The story is as follows, a guy bought a lot of 8 Kawas in Holland, there were several models, including one of the Police.
I had this ad for months until I was able to buy the bike for 800 euros, it was just 100 km. from home and I did not let him escape.
The chassis has Dutch title so here in Spain is almost impossible to legalize it, hence its price.
The chassis numbering corresponds to the model KZ1000 J. '82.
Checked the numbering of the engine is identical to mine.
When I got home I hurried to disassemble the bike and put it in boxes because my wife would not accept another bike in my garage, no matter how many technical explanations I could give her.
First surprise, the ENGINE HAS JUST BEEN REBUILT.
Pistons, valves, crankshaft, all brand new.
It had not yet been run in, the engine was ready to be oiled and started.
I have all, fairing, tail, side covers, and more electric parts.
Well, this weekend I had the bright idea to change the engine on my ELR, when the intention is good, what can go wrong?
So Saturday after lunch I took my wife's car out of the garage, my little workshop is occupied by partially disassembled Christine, and got down to work.
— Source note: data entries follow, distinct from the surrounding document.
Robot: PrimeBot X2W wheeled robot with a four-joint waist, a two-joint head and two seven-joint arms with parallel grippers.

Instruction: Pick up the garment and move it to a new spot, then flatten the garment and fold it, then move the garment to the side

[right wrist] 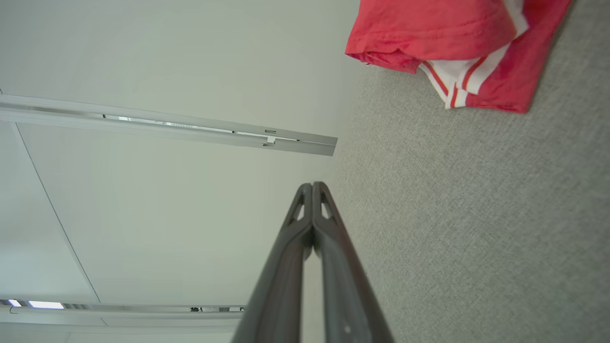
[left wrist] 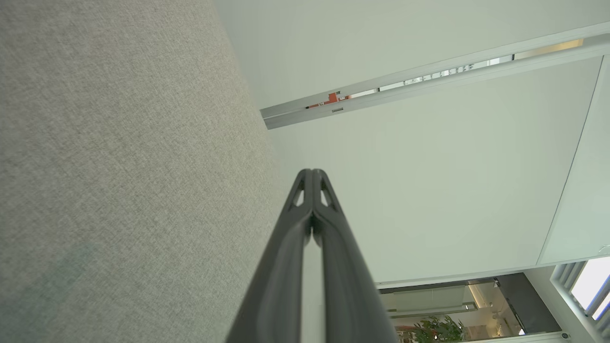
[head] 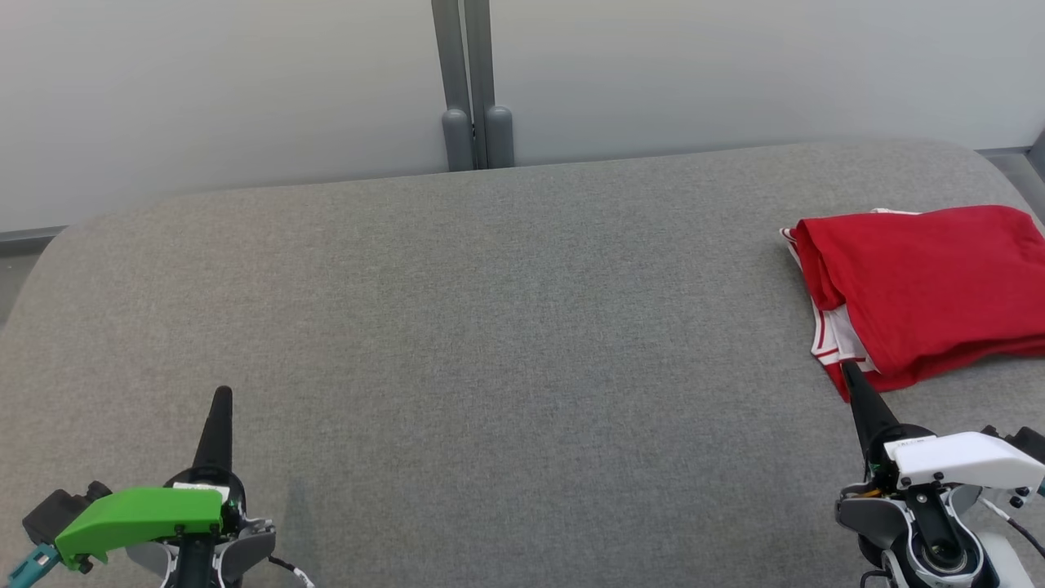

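Lying folded, red cotton garment (head: 931, 286), grey woven surface (head: 490, 327)

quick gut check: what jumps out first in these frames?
The red garment with white-striped trim, folded at the far right of the grey padded surface. Then the two grippers low in the head view: the green-capped left gripper and the white-capped right gripper, both shut and empty, the right one close to the garment but apart from it.

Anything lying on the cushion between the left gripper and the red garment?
No. In the head view, bare grey cushion stretches from the left gripper to the red garment.
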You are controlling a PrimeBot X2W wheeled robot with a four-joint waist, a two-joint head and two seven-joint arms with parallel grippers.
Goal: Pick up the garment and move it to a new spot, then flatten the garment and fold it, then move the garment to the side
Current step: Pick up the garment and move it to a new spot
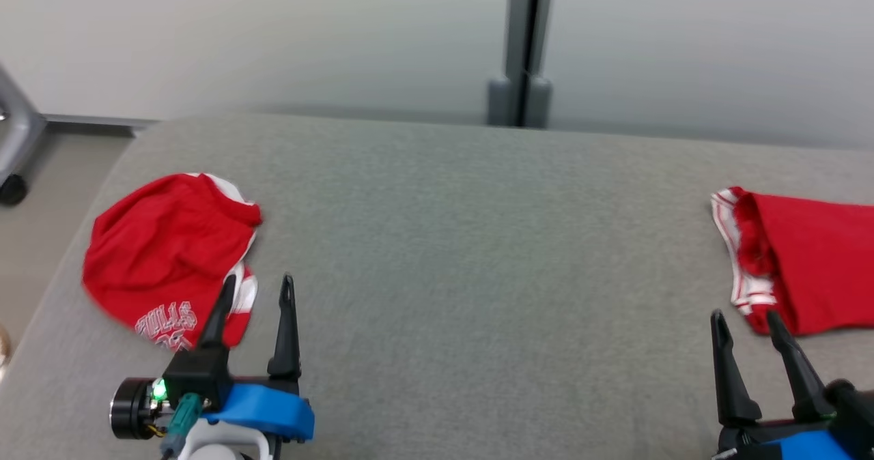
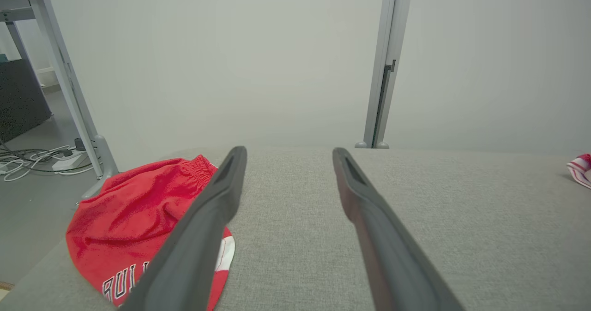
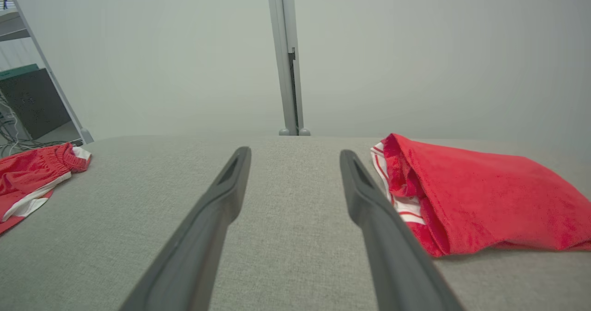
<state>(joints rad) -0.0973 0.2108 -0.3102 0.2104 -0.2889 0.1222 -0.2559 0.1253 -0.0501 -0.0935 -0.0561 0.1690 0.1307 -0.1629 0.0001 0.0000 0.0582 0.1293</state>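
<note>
Your left gripper (image 1: 258,281) and right gripper (image 1: 744,317) stand wide open and empty over the grey table (image 1: 478,241). Just past the left one lies the crumpled red garment (image 1: 164,248) — likely your pick — while the folded garment (image 1: 812,269) by the right edge looks set aside.

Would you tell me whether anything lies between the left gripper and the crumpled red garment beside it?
Nothing visible does. The left gripper, jaws open, is right beside the crumpled red garment on the grey table, with only bare table surface between them.
</note>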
I was able to get the engine out by pulling the bike to the ground, I couldn't use my ternal of lifting loads as it is anchored right on top of Christine.
I convinced my two sons to come down just before dinner to give me a hand to put the new engine in place, we all directed the operation although I was the one who made the most effort holding the engine in the air.
Just before their mother called us to dinner we had it in place on the frame.
After dinner I went downstairs to continue with my work, first I placed the injectors battery previously cleaned, the airbox and the wiring of the alternator and ignitor.
The three wires coming out of the alternator on both engines are the same color, they don't seem to have a specific order.
I changed the coil wires, it was two in the morning when I finished mounting the exhaust, took a shower and went to sleep.
This morning after breakfast watching the Malaysian MotoGP race I went down to the garage to finalize the details of the bike to get it up and running.
Just as on the 1300 you have a point to adjust the electronic ignition on the GPZ I could not find it, it seems that the ignition pads have a fixed position, it does not allow adjustments in its advance.
There is good spark on all spark plugs anyway.
I put the fuel tank in place, connect the pressure inlet and outlet pipes.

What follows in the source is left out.